Comments to the Authors:

Please note here if the review is uploaded as an attachment.

Reviewer #1: No comments

Reviewer #2: The paper describes molecular dynamics (MD) simulations of mVDAC beta-barrel channel protein focusing on conformational transitions of N-terminal peptide, which seems to play a crucial role in the channel gating. The authors demonstrated that AMBER force field ff14IDPSFF, which explicitly considers intrinsically disordered regions (IDRs) in protein structure, provides much more accurate description of the N terminal peptide in aqueous solution using experimental chemical shift data compared to a standard AMBER protein force field   They also demonstrated using accelerated MD (aMD) simulations possible open to closed channel transitions for applied voltage simulations of double Cys  L10C-A170C mVDAC mutant, which anchors a part of N terminal domain to a beta barrel via disulfide bond. The flexible N terminal end unwinds upon applied +40 or -40 mV voltage and can partially block the pore decreasing conduction and anion/cation selectivity of the channel.

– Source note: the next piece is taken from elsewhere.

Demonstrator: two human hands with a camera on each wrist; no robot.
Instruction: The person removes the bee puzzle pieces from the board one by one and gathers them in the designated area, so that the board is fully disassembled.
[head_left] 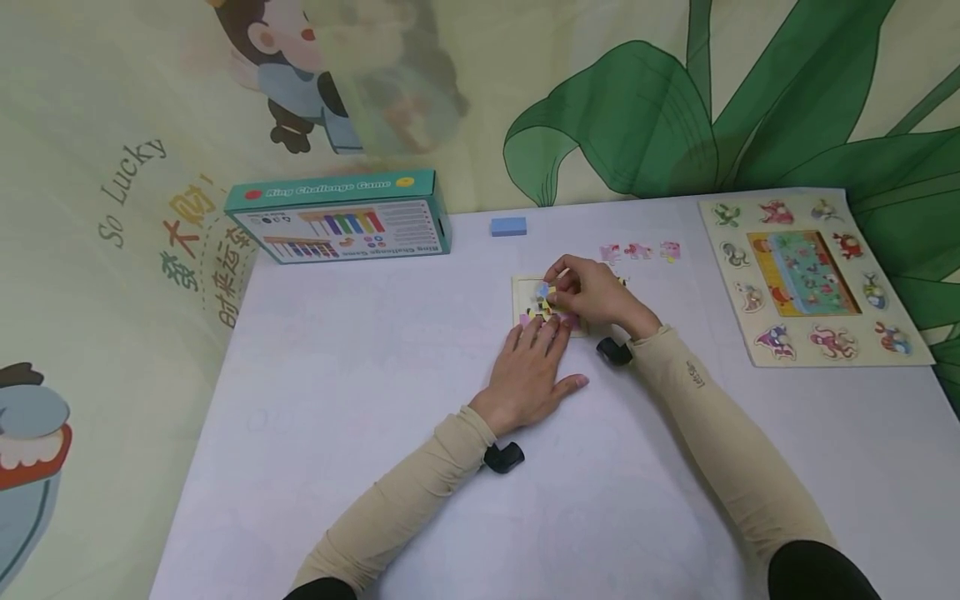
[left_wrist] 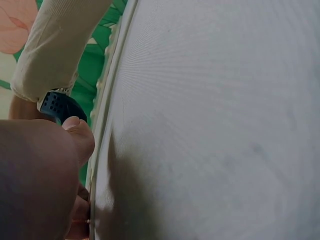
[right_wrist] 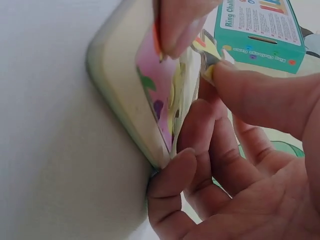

The paper is written well, figures and movies are also of high-quality and show a nice depiction of key points from the study. The study is of significance and demonstrates  a propensity of N-terminus of VDAC to favor an intrinsically disordered state  and a new interesting look at VDAC gating (but see below).

However, there are some concerns regarding interpretation of  L10C-A170C mVDAC simulations related to channel gating. It does not seem that the authors demonstrated consistent gating transition toward the closed state of the channel, which may happen on millisecond or even longer time scales (depending on the applied voltage and other factors).  The authors observed partial unfolding of an untethered N terminal portion of the peptide under an applied voltage, which seems to lead to lower conductance and reduced selectivity based on GCMC/BD simulations they performed using all-atom aMD structures. It seems that these transitions may rather correspond to transient subconductance levels also mentioned in a previous study they cited (Briones et al  Biophys J. 2016 Sep 20; 111(6): 1223–1234.).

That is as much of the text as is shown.